(Records drawn from a dataset)

-- Opening Marker --

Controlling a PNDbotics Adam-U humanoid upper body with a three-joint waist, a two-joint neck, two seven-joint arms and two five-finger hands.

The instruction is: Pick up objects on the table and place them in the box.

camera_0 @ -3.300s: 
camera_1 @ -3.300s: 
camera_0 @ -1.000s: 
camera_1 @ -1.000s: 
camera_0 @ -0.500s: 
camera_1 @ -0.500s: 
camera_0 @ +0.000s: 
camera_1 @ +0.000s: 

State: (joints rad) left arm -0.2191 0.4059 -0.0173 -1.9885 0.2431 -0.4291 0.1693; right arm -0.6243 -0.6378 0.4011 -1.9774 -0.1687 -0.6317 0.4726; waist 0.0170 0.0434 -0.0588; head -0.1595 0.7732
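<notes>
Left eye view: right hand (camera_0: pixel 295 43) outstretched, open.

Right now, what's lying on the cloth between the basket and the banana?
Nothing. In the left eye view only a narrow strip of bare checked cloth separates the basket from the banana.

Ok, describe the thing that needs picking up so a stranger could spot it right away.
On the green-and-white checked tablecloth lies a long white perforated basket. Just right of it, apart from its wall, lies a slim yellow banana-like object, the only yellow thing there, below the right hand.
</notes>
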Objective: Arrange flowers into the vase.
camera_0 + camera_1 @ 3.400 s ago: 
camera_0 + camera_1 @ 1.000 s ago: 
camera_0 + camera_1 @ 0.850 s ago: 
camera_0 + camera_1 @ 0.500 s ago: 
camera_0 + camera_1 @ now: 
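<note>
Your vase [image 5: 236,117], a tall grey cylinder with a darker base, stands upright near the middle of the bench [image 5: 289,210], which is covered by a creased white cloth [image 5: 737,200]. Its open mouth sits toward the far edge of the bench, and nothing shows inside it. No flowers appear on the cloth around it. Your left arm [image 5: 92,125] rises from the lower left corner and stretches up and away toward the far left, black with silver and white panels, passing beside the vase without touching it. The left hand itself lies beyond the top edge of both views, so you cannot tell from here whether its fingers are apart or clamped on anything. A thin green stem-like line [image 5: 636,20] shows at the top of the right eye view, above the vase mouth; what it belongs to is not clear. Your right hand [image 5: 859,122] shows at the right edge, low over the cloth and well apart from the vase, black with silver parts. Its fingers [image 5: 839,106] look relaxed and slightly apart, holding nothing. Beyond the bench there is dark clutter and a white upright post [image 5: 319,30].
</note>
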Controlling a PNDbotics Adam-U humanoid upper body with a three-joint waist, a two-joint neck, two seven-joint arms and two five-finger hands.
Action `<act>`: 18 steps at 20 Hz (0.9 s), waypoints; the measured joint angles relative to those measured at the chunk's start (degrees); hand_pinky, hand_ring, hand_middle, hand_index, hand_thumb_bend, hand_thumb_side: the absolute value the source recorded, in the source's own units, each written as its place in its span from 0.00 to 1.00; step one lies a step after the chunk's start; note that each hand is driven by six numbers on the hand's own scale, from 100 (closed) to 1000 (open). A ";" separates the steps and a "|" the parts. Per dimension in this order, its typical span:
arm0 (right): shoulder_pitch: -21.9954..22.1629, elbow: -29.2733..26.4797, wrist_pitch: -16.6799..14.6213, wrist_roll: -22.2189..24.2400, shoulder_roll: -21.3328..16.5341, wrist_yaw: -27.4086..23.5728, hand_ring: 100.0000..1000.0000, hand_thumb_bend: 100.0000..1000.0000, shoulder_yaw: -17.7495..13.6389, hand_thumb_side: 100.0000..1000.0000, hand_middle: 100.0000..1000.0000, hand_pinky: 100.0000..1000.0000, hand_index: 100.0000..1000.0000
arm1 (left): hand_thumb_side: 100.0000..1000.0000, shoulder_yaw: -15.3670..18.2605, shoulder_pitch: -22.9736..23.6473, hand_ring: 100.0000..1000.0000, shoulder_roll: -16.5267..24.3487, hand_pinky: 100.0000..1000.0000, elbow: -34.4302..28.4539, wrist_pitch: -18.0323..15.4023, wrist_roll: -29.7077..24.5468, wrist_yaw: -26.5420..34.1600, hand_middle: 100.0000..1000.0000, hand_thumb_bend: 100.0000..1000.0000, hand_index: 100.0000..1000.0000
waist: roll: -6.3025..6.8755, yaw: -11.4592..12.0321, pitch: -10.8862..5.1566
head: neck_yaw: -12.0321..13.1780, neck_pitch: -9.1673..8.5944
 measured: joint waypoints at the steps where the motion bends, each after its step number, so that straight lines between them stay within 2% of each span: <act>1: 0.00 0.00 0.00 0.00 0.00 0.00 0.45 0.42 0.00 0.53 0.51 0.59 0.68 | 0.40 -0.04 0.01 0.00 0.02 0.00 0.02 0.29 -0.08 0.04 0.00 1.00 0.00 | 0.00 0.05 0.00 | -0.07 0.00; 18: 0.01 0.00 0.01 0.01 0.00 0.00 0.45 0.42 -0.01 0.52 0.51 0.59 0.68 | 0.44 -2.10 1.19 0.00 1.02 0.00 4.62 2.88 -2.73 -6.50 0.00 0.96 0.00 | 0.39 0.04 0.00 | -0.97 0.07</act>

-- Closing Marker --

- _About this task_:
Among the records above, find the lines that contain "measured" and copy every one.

- _Solved problem_:
Action `<act>`: 18 steps at 20 Hz (0.9 s), waypoints; the measured joint angles relative to those measured at the chunk's start (degrees); hand_pinky, hand_ring, hand_middle, hand_index, hand_thumb_bend, hand_thumb_side: the absolute value the source recorded, in the source's own units, each written as its place in its span from 0.00 to 1.00; step one lies a step after the chunk's start; note that each hand is driven by six numbers on the hand's own scale, from 100 (closed) to 1000 (open). A ";" separates the steps and a "|" the parts. Per dimension in this order, its typical span:
 measured: joint waypoints at the steps where the motion bends, each after its step number, so that straight lines between them stay within 2% of each span: <act>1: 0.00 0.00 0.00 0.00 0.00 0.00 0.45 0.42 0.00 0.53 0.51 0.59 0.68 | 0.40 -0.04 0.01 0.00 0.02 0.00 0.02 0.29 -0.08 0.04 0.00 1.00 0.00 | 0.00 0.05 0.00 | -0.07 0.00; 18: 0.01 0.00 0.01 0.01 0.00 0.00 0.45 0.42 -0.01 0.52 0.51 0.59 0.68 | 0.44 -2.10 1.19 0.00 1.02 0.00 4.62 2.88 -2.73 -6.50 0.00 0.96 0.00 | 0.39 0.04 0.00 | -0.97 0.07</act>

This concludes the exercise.